One of the Travelling Symphony's caravans is adorned with the slogan "survival is insufficient", from a Star Trek episode which no longer has meaning to many alive in the present day, but the message of which is central to the work of the symphony. As the symphony travels around the "country" (no borders, remember?), they choose to perform plays by Shakespeare, whose themes of love, war and more are as relevant to the post-Georgia Flu world as they were when the Bard wrote them. And the eponymous Station Eleven, a setting for some comic books which are a central part of the story I don't want to spoil, are interpreted in two completely different ways by two people, with dire consequences for some. Art is used for both good and bad in the book.

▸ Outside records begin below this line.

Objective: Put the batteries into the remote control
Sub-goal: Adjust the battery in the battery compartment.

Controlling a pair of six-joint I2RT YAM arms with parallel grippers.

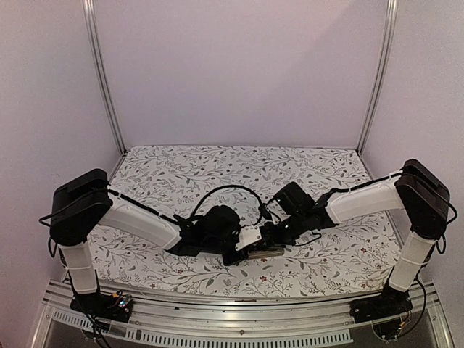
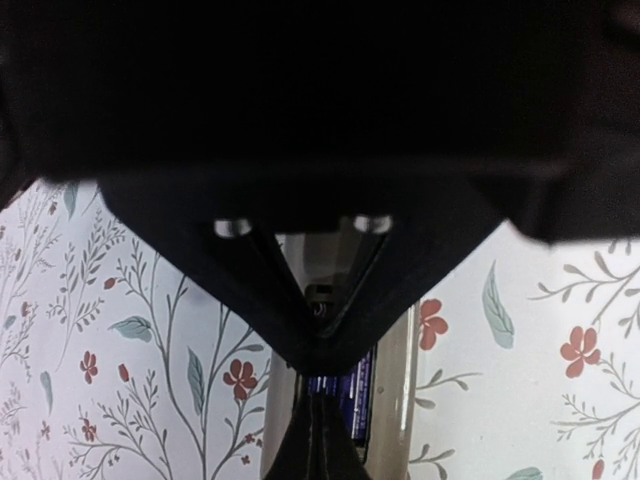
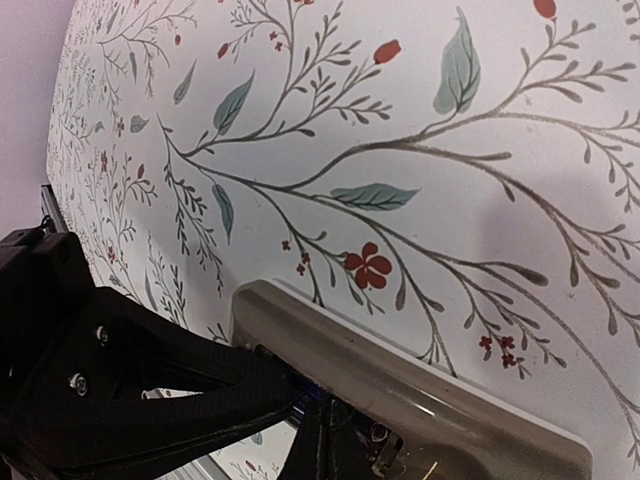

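Observation:
The remote control (image 1: 265, 252) lies back-up near the table's front centre, and its grey-tan back shows in the left wrist view (image 2: 396, 400) and the right wrist view (image 3: 430, 385). Its battery bay is open, with a dark blue battery (image 2: 364, 395) lying inside; a sliver of it shows in the right wrist view (image 3: 312, 390). My left gripper (image 2: 320, 408) is shut, its tips down in the bay against the battery. My right gripper (image 3: 335, 412) is shut too, its tips at the same bay. The two meet tip to tip. A second battery is hidden.
The floral tablecloth (image 1: 217, 174) covers the table. A small white piece (image 1: 249, 235) sits between the two gripper heads; I cannot tell what it is. The right gripper's black finger frame (image 2: 320, 340) fills the top of the left wrist view.

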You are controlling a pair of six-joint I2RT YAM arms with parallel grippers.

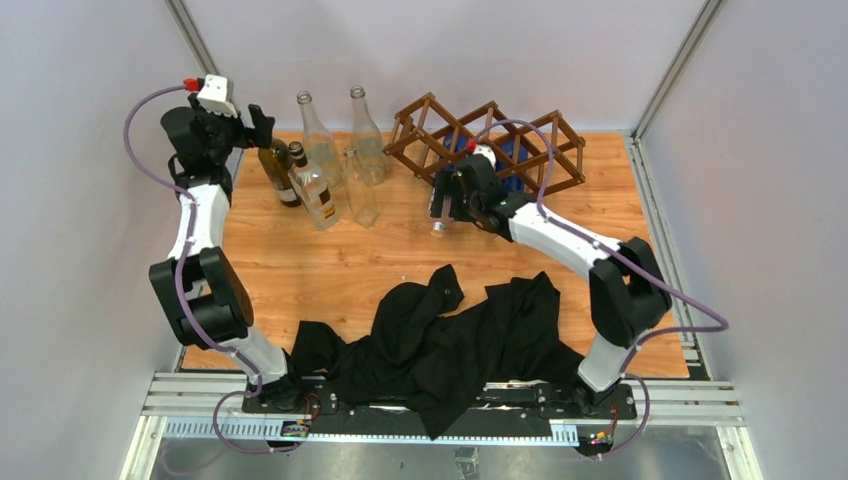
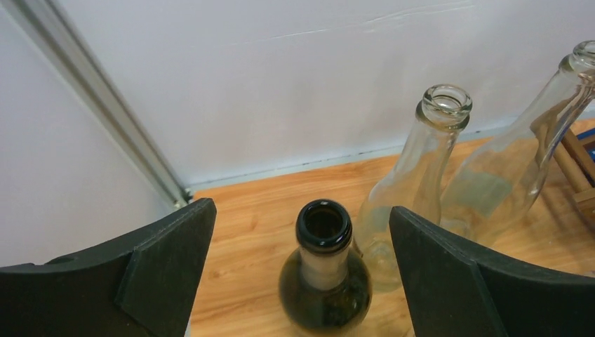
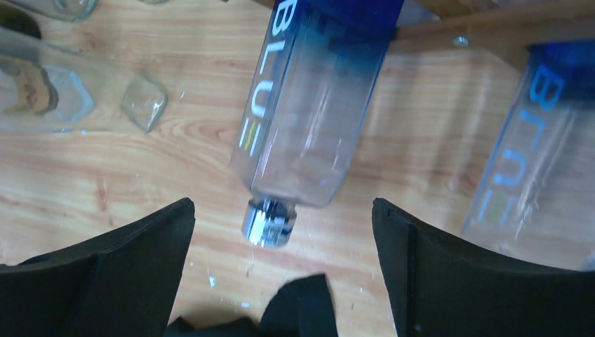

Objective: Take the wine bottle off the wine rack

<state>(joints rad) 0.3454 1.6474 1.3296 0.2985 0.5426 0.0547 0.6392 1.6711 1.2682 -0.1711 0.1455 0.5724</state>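
The wine bottle (image 3: 309, 119), clear along its neck and shoulder and shading to deep blue toward its base, has a short silver screw cap and pale lettering down its side that begins "BLU". It lies tilted with its blue end inside a cell of the dark brown wooden lattice wine rack (image 1: 487, 140) and its capped neck sticking out toward the near edge of the light wooden desk (image 1: 400, 260). The rack stands at the far edge of the desk, right of centre. A second blue-and-clear lettered bottle (image 3: 533, 154) lies in the rack just to the side of the first. The right gripper (image 3: 282, 207) hangs over the wine bottle's neck with its jaws spread wide, one on either side of the cap and clear of it, gripping nothing. Near the far left corner, the left gripper (image 2: 298, 210) is likewise wide apart, its jaws flanking the open mouth of an upright dark green glass bottle (image 2: 324, 274) without touching it. Several tall clear glass bottles (image 2: 421, 175) stand just beside that one. A crumpled black cloth (image 1: 450, 340) lies along the near edge between the two arm bases
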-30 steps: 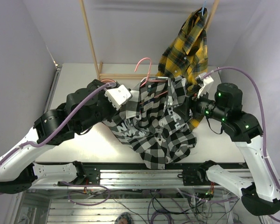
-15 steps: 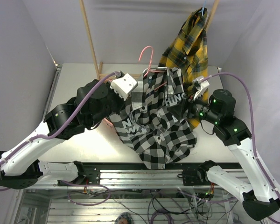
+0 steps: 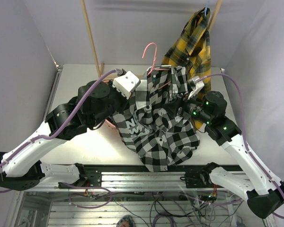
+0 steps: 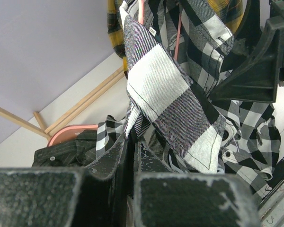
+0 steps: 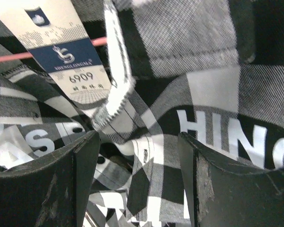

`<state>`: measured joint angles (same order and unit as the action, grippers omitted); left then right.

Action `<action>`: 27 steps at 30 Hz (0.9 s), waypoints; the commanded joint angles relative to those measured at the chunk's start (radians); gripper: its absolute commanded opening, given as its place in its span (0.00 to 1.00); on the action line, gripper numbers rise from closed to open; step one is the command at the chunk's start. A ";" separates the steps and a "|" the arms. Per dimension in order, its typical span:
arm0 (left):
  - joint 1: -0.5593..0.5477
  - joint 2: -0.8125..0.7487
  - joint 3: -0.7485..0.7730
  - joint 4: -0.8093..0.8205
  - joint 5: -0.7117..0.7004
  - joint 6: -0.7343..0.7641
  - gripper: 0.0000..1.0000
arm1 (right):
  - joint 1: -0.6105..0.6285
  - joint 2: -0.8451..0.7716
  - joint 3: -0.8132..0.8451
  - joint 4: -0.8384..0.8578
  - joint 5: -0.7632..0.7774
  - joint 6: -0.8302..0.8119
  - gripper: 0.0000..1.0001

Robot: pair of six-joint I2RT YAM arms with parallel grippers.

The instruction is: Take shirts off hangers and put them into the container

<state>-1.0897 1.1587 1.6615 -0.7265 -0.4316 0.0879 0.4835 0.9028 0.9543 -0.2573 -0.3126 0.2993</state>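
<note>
left claw [image 4: 131, 142] clenched on check shirt [image 4: 170, 94] | right claw [image 5: 138, 161] released | tag [image 5: 68, 61] at 10 o'clock: "6909", maybe "SHENGLINGMA"

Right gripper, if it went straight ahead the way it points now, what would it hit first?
Most likely the black-and-white check shirt: its fabric fills the view just ahead of the open right gripper. The pink hanger shows beyond it, though the depth is unclear.
</note>
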 commanded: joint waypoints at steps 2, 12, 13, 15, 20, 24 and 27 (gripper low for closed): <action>0.005 -0.002 0.049 0.096 0.031 -0.025 0.07 | 0.080 0.034 -0.007 0.120 0.159 0.010 0.65; 0.004 -0.085 0.019 0.016 0.073 -0.034 0.07 | 0.194 0.127 0.033 0.092 0.717 0.018 0.06; 0.004 -0.101 0.012 0.001 0.069 -0.033 0.07 | 0.194 0.120 0.039 0.074 0.750 0.018 0.02; 0.005 -0.137 -0.005 -0.027 0.058 -0.035 0.07 | 0.194 0.098 0.078 0.021 0.790 0.011 0.00; 0.004 -0.228 -0.056 -0.090 0.069 -0.036 0.07 | 0.194 0.040 0.191 -0.134 0.846 -0.031 0.00; 0.005 -0.300 -0.116 -0.125 0.101 -0.018 0.07 | 0.194 0.015 0.299 -0.240 0.828 -0.054 0.00; 0.005 -0.362 -0.176 -0.135 0.168 0.007 0.07 | 0.194 -0.006 0.364 -0.277 0.812 -0.064 0.00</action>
<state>-1.0901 0.8631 1.5364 -0.8539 -0.3248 0.0704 0.6781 0.9268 1.2392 -0.4278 0.4625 0.2684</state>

Mandel also makes sure to focus on memory and remembering. While there are many who can't remember a pre-flu world, they are still surrounded by it creations - the cars on the roads that no longer work, the houses that are crumbling before their eyes, the aeroplanes sitting on the airport runways. The value of remembering (illustrated most in the works the Travelling Symphony performs and in the Museum of Civilization) is balanced against the need for people to accept what has happened and move on, not be bowed down by ghosts. Mandel writes about this dilemma with such beauty, best illustrated in the story of how one group of people, spared from the flu, changed and adapted.
Station Eleven is, in many ways, a love letter. It's a love letter to the earth and the civilisation we know now and that we take for granted in many ways - the earth and civilisation that is the past in Station Eleven. It's a love letter to the resilience of humankind, and its ability to cope with the end of the world. And it's a love letter to creativity and art, one framed within a beautifully written piece of work.
Monday 2 June 2014
Review: If I Knew You Were Going to be This Beautiful I Never Would Have Let You Go by Judy Chicurel
If I Knew You Were Going to be This Beautiful I Never Would Have Let You Go by Judy Chicurel is a novel that reads almost like a collection of short stories, set in the summer of 1972 in a working class community on Long Island.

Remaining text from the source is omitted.